- Instructions to follow: State only how many lines in the listing contain the string "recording".

- Data:
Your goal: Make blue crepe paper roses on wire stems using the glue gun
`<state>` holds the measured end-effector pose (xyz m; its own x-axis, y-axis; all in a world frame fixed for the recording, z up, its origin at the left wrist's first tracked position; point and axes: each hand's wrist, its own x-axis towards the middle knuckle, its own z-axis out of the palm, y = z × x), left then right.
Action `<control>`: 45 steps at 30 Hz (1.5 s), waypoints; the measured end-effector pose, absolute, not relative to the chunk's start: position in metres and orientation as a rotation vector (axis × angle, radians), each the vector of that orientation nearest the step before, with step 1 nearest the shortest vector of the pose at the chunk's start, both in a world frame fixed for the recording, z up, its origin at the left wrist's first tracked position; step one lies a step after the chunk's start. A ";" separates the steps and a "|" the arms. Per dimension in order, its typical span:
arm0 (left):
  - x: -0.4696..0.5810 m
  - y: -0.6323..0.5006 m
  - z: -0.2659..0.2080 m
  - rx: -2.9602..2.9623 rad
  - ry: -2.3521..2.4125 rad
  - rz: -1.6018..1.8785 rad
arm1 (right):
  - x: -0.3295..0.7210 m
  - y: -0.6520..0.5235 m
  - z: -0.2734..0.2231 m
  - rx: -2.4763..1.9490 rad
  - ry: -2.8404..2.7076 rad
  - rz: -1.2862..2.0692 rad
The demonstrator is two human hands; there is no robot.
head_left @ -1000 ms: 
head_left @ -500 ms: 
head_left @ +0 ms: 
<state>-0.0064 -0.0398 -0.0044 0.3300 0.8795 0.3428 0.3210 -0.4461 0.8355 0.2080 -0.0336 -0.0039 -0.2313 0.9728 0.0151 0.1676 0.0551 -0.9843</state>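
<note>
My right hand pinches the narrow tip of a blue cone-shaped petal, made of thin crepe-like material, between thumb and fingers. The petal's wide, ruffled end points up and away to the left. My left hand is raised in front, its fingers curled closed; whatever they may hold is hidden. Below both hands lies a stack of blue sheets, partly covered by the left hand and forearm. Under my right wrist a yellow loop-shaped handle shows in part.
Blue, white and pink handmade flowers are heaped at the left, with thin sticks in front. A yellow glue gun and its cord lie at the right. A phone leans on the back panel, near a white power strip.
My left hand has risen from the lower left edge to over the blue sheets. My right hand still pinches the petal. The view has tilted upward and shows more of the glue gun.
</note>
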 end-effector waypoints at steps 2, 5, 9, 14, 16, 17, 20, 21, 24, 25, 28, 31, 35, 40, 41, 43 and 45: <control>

- Response area: 2